Figures 4 and 5 shows the relative frequencies of bacteria isolated at each study station. In Youpwe 1 station, HAB predominated with a relative frequency of 92%. V. cholerae was the second most abundant group (6%). The relative frequencies of the other organisms were 1% for V. parahaemolyticus, 1% for V. fluvialis and 0% for V. alginolyticus. In station Youpwe 2, HAB dominated with a relative frequency of 76% followed by V. cholerae (15%), then V. parahaemolyticus (7%), then V. fluvialis and V. alginolyticus with 1% respectively. At Akwa North station the relative frequencies are 70% for HAB, 29% for V. cholerae, 1% for V. parahaemolyticus, 0% for V. fluvialis and V. alginolyticus respectively. In the Essengue station, HAB predominated with a relative frequency of 65%. V. cholerae was the second most abundant group (23%), the relative frequencies of the other organisms were 9% for V. parahaemolyticus, 2% for V. fluvialis and 1% for V. alginolyticus (Figure 4). In the Sandaga station, HAB dominated with a relative frequency of 93% followed by V. cholerae, V. parahaemolyticus and V. alginolyticus with 2% respectively. V. fluvialis is the last group with a relative frequency of 1% (Figure 5).
 
Corrgram of studied parameters
 
Each correlation in the correlation matrix is ??represented by a disk which color and size are directly related to the correlation represented. The corrgram obtained from correlation matrix is presented on Figures 6 to 8. In the Youpwe 1 station, the most salient significant correlations were recorded between HAB and dissolved CO2, suspended solids and orthophosphates (negative correlations) on one hand, and with temperature nitrates and ammonium ions (positive correlations) on the other hand. V. chlorae is positively and significantly correlated with pH and nitrates, and negatively correlated with turbidity. Ammonium ions and orthophosphates, on their part, positively influenced the abundances of V. parahaemolyticus and V. alginolyticus while there is a significant and negative correlation between these two species and dissolved oxygen (Figure 6A). In Youpwe 2 station, pH, nitrates and suspended solids significantly and positively influenced the distribution of HAB and Vibrio cholerae while salinity and dossolved CO2 had a negative influence (Figure 6B). At the AKWA landing stage, there is a significant and negative correlation between HAB and Ammonium ions while temperature positively influences their distribution. Vibrio cholerae is positively influenced by pH, temperature and dissolved oxygen. Salinity significantly and negatively influences the distribution of V. cholerae and V. parahaemolyticus.

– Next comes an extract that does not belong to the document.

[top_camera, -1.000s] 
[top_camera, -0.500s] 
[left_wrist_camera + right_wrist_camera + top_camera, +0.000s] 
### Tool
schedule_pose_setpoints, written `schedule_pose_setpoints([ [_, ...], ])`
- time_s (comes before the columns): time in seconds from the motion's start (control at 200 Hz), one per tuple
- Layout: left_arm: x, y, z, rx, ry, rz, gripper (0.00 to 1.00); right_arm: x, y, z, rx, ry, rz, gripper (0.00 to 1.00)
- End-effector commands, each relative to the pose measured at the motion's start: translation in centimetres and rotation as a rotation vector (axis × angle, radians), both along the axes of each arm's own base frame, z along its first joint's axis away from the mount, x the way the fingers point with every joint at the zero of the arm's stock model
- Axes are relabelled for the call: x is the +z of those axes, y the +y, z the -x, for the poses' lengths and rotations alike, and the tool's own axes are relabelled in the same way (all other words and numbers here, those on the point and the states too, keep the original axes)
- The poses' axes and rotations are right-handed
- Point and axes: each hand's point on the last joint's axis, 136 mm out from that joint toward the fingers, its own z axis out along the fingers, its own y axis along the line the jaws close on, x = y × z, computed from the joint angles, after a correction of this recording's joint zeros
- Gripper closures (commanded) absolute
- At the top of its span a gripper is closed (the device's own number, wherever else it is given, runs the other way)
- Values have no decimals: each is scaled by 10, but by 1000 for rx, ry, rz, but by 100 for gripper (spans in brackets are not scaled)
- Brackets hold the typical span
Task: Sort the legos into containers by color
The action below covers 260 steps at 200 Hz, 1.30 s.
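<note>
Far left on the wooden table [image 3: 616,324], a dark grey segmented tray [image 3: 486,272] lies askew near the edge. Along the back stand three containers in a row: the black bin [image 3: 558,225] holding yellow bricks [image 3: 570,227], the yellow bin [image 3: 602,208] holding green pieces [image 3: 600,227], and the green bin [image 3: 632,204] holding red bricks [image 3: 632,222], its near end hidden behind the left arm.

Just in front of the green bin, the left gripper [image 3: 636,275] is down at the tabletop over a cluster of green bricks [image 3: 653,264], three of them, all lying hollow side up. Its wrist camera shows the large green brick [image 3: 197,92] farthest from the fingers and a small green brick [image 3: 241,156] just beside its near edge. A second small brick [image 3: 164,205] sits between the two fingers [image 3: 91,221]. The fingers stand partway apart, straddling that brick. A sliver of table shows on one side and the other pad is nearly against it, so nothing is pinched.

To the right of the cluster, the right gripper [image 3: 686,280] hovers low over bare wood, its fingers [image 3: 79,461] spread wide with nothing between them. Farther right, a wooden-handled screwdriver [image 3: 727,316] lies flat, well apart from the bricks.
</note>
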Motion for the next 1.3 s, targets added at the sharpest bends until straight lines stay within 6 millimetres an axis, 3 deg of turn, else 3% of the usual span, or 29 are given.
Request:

Nitrates, electrical conductivity, turbidity and colour positively influenced the distribution of V. alginolyticus and V. fluvialis while ammonium ions and pH  negatively influenced their distribution in this station (Figure 7A).
 
 
 
 
At the Essengue station, the most prominent correlations are observed between temperature, salinity, electrical conductivity, turbidity, colour, HAB, Vibrio cholerae, V. alginolyticus and V. fluvialis (significant and negative correlations). On the other hand, positive correlations are observed with pH and nitrates (Figure 7B). At the Sandaga station, a significant and positive correlation was noted between HAB, V. cholerae and salinity. No negative correlation was noted between HAB and  the  physicochemical  parameters  at this station.
 
Strong significant and negative correlations are noted between V. parahaemolyticus, V. alginolyticus, pH and nitrates. V. fluvialis is influenced significantly and negatively by dissolved oxygen and Ammonium ions and significantly and positively correlated with temperature, dissolved CO2, suspended solids, electrical conductivity, turbidity, color and orthophosphates (Figure 8).
 
Multiple linear regression analysis between bacterial abundance and abiotic factors
 
The analysis of the multiple regressions between the abundances of isolated bacteria and the physicochemical variables in the different stations is presented in Table 4.
 
The model equations explaining the distribution of bacteria have made it possible to observe some important relationships based on the coefficient of determination (r2) which measures the accuracy of the prediction of the distribution of the bacterial abundances studied. We therefore note a coefficient of determination r2 = 0.50 for the multiple linear regression model for HAB and a coefficient of determination r2 = 0.58 for the multiple linear regression model for V. cholerae. Furthermore, for the bacteria V. parahaemolyticus, V. alginolyticus and V. fluvialis, the model explains less than 50% of the total variation. The physicochemical parameters explain at 43% (r2 = 0.43) the distribution of the abundances of V. parahaemolyticus, at 45% (r2 = 0.45) the distribution of abundances of V. alginolyticus and at 26% (r2 = 0.26) for V. fluvialis.
 


 DISCUSSION

The results of the physicochemical parameters show temporal variations. Overall, the water taken from the landing stages had temperatures that vary very little around an average of 29.94 ± 0.98°C. These temperatures are compatible with the activity of isolated microorganisms which are all mesophilic and promote the dissolution of gases and salts in water. Studies have shown that some pathogens grow extremely well at a mesophilic temperature range of 15 to 45°C for most strains (Vezzulli et al., 2016; Brenzinger et al., 2019). The surface water in the city of Douala is significantly warmer, this could be explained by the fact that the city of Douala is closer to the sea and there is a high concentration of industrial activities and a strong urbanization of the watershed which exposes the water to solar rays. These observations are consistent with some studies in the same Wouri River (Tchakonté et al., 2014). Regarding water pH, it varies from one campaign to another, increases slightly between May and July. The slightly basic tendency of the pH was same in all the studical stations. The absence of significant differences in pH between the different studied stations would reflect the nature of the pedological substratum of the coastal region, which is the same everywhere. Indeed, the characteristic soils of this region are acidic and rich in iron hydroxide and alumina (Asaah et al., 2006). However, the monthly fluctuations in this parameter would probably be due to the influence of precipitation, industrial and urban discharges (Tamsa et al., 2021). Furthermore, the concentration of dissolved carbon dioxide in all the sites was relatively high. These high dissolved CO2 contents should normally lead to acidic waters due to the formation of carbonic acid following the reaction of CO2 with water.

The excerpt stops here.